▸ **Assignment**
Some lines in the data below hold the string "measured". Report how many, as a bare number.

# # # # # # #

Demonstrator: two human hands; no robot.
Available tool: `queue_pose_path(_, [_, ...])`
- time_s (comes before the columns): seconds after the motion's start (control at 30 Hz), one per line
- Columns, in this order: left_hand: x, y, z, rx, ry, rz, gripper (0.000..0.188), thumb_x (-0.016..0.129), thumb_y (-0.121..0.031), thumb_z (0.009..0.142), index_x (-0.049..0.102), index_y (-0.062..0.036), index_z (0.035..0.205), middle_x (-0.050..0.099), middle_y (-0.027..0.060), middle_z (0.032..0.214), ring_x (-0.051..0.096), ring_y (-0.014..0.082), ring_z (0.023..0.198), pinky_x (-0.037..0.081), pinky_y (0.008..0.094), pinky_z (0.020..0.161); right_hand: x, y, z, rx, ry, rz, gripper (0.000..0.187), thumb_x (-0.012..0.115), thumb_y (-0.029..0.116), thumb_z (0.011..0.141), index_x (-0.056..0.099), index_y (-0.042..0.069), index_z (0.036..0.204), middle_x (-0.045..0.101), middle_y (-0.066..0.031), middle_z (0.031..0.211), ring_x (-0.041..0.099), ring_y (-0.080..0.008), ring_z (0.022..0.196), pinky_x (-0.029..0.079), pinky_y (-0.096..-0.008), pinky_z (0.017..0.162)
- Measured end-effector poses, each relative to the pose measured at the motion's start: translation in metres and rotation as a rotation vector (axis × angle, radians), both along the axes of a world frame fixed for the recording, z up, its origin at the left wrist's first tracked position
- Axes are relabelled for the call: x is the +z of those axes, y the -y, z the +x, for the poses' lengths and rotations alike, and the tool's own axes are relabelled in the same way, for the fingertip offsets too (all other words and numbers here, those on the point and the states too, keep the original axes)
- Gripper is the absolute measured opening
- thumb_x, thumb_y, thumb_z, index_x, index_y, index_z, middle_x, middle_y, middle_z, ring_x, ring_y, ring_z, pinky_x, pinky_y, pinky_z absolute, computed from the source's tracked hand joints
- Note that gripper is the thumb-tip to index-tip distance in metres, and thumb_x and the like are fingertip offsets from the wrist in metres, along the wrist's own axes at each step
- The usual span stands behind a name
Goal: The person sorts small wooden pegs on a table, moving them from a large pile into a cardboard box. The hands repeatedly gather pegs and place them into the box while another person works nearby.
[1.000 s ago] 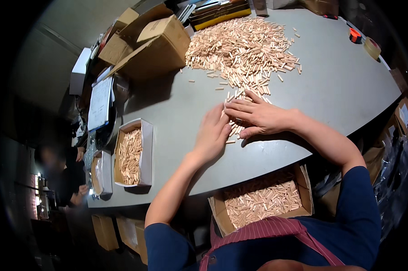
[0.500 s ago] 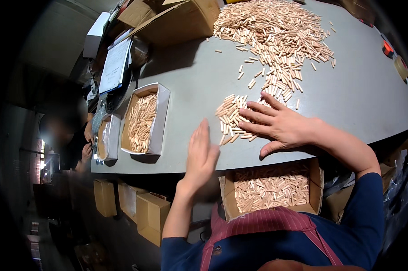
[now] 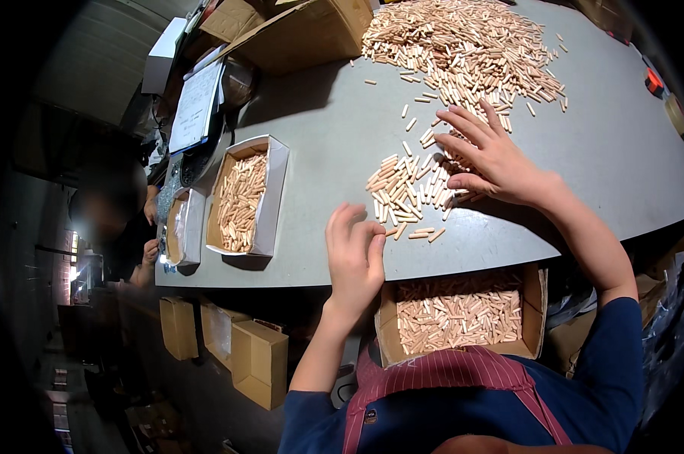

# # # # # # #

▸ **Your solution**
2